Daniel Frost - Refactoring the Mental Bin: An Extension in the way

Refactoring the Mental Bin: An Extension in the way

mandag den 7. oktober 2024

This is an article that is a little bit obnoxius really. I draw up some opionions here that I don't initially, when writing code, always comply with. But I would like to comply with at all times. But I guess that's another story.

I was listening to Jazzmatazz Vol. 1 and reading some really simple code.

I remembered a talk by a former professional friend who had made a statement about arrays and performance. Another professional friend had once said, "stupid code is fast code." I was left pondering these two statements while reading the code.

Code readability is subjective. How someone else perceives code is different from how I do, and therefore, it's of course very important that, when working on a team, such things are handled by using some kind of tooling.

You should, of course, not be "allowed" to use one style of code while your colleague uses a different one; that will most likely lead to confusion and frustration. Program correctness, on the other hand, is something you can objectively measure — "if your specifications are contradictory, life is very easy, for then you know that no program will satisfy them, so, make "no program"; if your specifications are ambiguous, the greater the ambiguity, the easier the specifications are to satisfy (if the specifications are absolutely ambiguous, every program will satisfy them!).".

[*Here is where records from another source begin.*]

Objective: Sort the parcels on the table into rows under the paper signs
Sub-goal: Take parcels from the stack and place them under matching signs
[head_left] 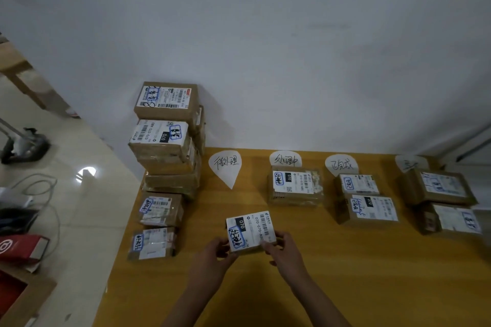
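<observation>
**Parcel held in both hands over the table's near middle**

The left hand (212, 257) and right hand (285, 252) each pinch a near corner of one small parcel (251, 231), fingers curled on it. It sits label up and slightly tilted over the near middle of the table (292, 287).

Four paper signs lie along the table's far edge.
- First sign (225, 167), counted from the table's left.
- Second sign (285, 159): one boxed parcel (295, 184) below it.
- Third sign (341, 164): a row of two (372, 208).
- Fourth sign (410, 163): another row of two (438, 186).

A tall stack of parcels (167, 138) stands at the table's far-left corner. Two single parcels (159, 210) lie along the left edge.
</observation>
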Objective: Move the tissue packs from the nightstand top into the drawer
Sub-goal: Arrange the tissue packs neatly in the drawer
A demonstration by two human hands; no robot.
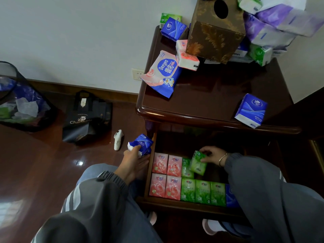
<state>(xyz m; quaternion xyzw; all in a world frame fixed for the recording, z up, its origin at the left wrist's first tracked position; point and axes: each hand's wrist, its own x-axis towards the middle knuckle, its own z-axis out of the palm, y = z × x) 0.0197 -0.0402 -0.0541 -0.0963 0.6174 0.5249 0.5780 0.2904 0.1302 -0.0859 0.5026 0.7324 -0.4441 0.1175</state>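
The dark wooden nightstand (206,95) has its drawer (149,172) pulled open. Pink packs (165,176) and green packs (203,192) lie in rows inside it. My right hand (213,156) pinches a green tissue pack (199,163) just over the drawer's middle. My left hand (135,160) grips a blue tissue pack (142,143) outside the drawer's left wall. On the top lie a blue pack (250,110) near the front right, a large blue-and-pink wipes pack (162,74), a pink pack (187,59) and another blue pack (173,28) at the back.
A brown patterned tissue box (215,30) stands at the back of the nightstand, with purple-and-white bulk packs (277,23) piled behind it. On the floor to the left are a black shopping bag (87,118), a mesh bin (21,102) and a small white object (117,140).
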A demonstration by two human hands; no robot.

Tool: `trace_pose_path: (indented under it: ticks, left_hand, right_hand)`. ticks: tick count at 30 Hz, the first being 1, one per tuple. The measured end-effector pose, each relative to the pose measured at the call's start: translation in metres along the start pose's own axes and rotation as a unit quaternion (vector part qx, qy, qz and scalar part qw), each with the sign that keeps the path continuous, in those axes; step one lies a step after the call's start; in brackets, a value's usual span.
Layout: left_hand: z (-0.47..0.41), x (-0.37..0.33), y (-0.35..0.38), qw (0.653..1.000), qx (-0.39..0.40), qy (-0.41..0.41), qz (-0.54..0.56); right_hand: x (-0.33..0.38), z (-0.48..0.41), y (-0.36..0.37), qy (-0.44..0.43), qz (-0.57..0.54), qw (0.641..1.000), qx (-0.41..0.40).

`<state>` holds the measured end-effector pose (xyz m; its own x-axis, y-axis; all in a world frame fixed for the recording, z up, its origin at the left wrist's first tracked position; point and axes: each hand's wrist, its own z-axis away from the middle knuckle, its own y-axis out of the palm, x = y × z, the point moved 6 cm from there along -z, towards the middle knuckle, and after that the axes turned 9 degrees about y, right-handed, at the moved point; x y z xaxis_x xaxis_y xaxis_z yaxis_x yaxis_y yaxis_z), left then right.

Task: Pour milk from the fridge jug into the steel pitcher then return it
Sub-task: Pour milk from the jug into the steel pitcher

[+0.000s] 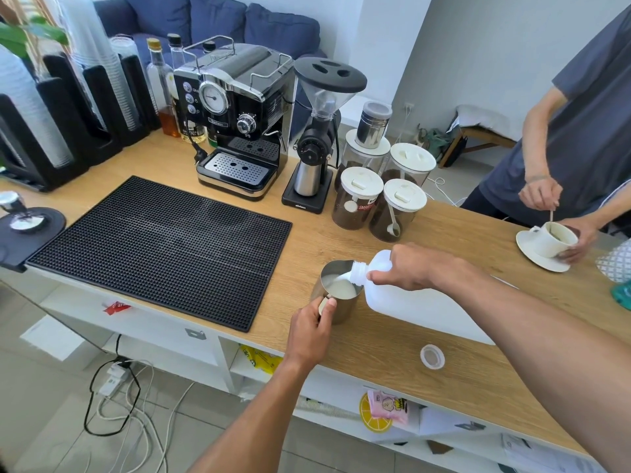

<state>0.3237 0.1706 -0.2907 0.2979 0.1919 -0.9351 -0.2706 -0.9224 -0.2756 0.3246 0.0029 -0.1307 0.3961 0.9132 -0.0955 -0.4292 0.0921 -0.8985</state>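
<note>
A white plastic milk jug lies tipped to the left over the wooden counter, its open neck at the rim of the steel pitcher. Milk streams from the neck into the pitcher, which holds a pool of white milk. My right hand grips the jug near its neck from above. Down at the pitcher's near side, my left hand is closed on its handle. The jug's white cap lies loose on the counter near the front edge.
A black rubber mat lies left of the pitcher. Behind stand an espresso machine, a grinder and several coffee jars. At the right, another person stirs a white cup on a saucer.
</note>
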Motion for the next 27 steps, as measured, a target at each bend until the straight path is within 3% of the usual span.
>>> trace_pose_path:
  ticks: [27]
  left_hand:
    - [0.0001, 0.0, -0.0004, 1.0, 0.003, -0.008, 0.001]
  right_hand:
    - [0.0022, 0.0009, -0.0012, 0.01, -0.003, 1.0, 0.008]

Having consistent, readable code alone should lower the cognitive load while reading that code. It's about context switching, they say. We all know how it feels when we enter a module with neatly organized methods, naming conventions, sizing, and documentation—and then switch to a different module that doesn’t fit into the mental model you were just in. You then need to switch gears and figure out what's going on.

Think about this. Imagine having three programmers. One writes abstract classes more often than the second programmer, who writes more interfaces. And the last programmer writes and uses concrete types. Will this be, or is it even, a readability issue?

How programmers use a language will most likely evolve over time. It will most likely evolve as they learn more things. So a codebase will likely also change over time due to that evolution. How should that be controlled?

Reading code is more difficult than writing it. That’s the same reason programmers should be very much aware of how they present their code to others in written form. If you're working on a team, at least have tooling set up around structural semantics. Personally, I like code that reads into the lowest common denominator; call it naive, stupid, or the opposite of clever. I really don't care about how clever you are, I also need to understand it.

Reading code should be like drinking a good glass of wine while eating a good pasta dish and listening to some jazz tunes — something a little less hip-hop-ish than Guru’s Jazzmatazz. It should be comfortable and make you feel safe and welcomed.

So, I was reading some code, and this might seem like a bland example, but it should be easy for someone to read and understand.

Return this result:

You have a list of URIs.
You want to return only the URIs that have certain path/file extensions.

Go ahead and write a program that does that.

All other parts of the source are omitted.